In the third and fourth combined cycle natural gas processing systems, the mechanical energy consumption device may be a rotary device provided in the natural gas processing plant, and the energy conversion turbine may be a drive turbine configured to drive the rotary device. The carbon dioxide cycle plant may further include a power generation turbine that converts the energy held by the driving fluid into electrical energy, and electric power obtained by driving a generator using the power generation turbine may be supplied to a power consumption device provided in the natural gas processing plant.
The first to fourth combined cycle natural gas processing systems may have the following features.
In (f) and (e), the natural gas processing plant includes: a main cryogenic heat exchanger that liquefies and subcools the natural gas to obtain the LNG; an end flash unit that decompresses the LNG sent from the main cryogenic heat exchanger to a pressure of the storage tank and separates an end flash gas generated by the decompressing from the liquefied natural gas; an auxiliary supply line that causes a light hydrocarbon gas obtained by vaporizing the LNG in the end flash unit to join the light hydrocarbon gas supply line; and a control unit that executes control to increase a temperature of the LNG at an outlet of the main cryogenic heat exchanger in order to increase an evaporation amount of the LNG in the end flash unit in a case where a supply flow rate of the light hydrocarbon gas supplied from the light hydrocarbon gas supply line to the combustor is less than a target supply flow rate necessary for maintaining the required circulation amount of the carbon dioxide fluid even when an entire amount of the boil-off gas that is suppliable from the storage tank is supplied to the light hydrocarbon gas supply line.

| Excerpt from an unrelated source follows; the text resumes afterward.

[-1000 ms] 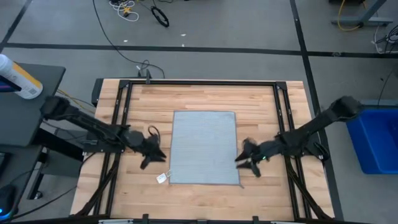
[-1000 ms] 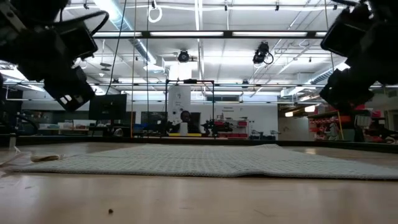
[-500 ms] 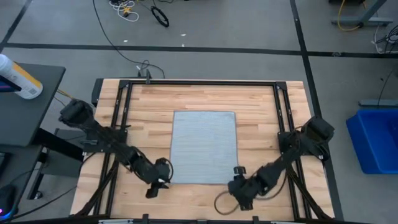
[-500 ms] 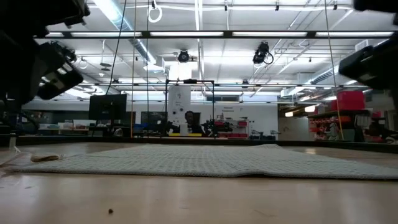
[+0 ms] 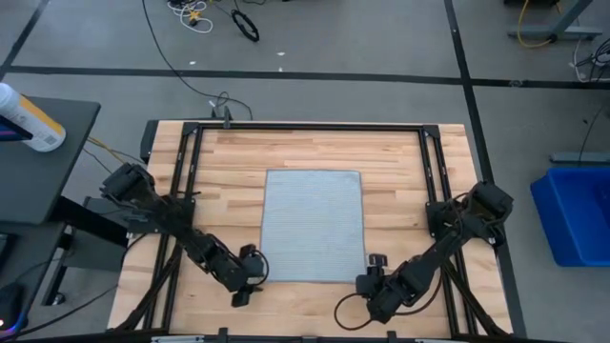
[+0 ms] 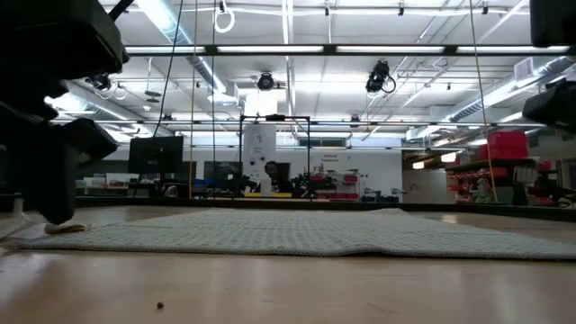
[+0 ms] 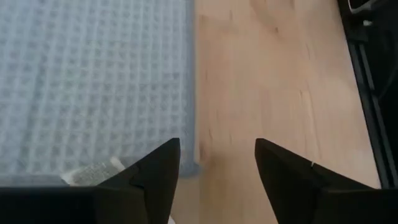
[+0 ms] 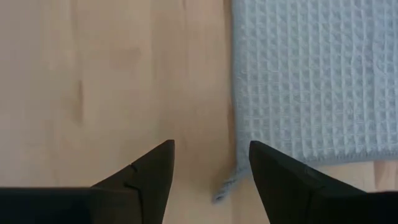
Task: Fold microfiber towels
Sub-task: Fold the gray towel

In (g) and (e), the natural gas processing LNG plant includes: a main cryogenic heat exchanger that liquefies and subcools the natural gas to obtain the LNG; an auxiliary supply line that extracts a part of the natural gas before being liquefied, which is supplied to the main cryogenic heat exchanger, from an inlet side of the main cryogenic heat exchanger to join the light hydrocarbon gas supply line as the light hydrocarbon gas; and a control unit that executes control to increase an extraction amount of the natural gas from the inlet side of the main cryogenic heat exchanger in a case where a supply flow rate of the light hydrocarbon gas supplied from the light hydrocarbon gas supply line to the combustor is less than a target supply flow rate necessary for maintaining the required circulation amount of the carbon dioxide fluid even if an entire amount of the boil-off gas that is suppliable from the storage tank is supplied to the light hydrocarbon gas supply line.
According to the present combined cycle natural gas processing system, the carbon dioxide cycle is also installed in the natural gas processing plant for producing the liquefied natural gas, and the light hydrocarbon gas mainly containing methane, which is by-produced in the natural gas processing plant, is combusted with high-purity oxygen to supply combustion energy to the carbon dioxide cycle. Then, in the carbon dioxide cycle, the energy of the carbon dioxide fluid is converted into electrical energy or mechanical energy. As a result, it is possible to effectively utilize the thermal energy generated by the combustion of the light hydrocarbon gas by-produced in the natural gas processing plant, and the carbon dioxide in the carbon dioxide cycle is supplied to various carbon dioxide reception facilities in the high purity and high pressure state, and thus, the release to the atmospheric associated with the combustion of the light hydrocarbon gas is not performed.
In addition, the carbon dioxide separated from the natural gas in the acid gas removal unit of the natural gas processing plant is also supplied to the carbon dioxide reception facilities together with the above-described carbon dioxide fluid directly or after being once merged with the carbon dioxide fluid circulating in the carbon dioxide cycle, and thus, is not discharged to the outside.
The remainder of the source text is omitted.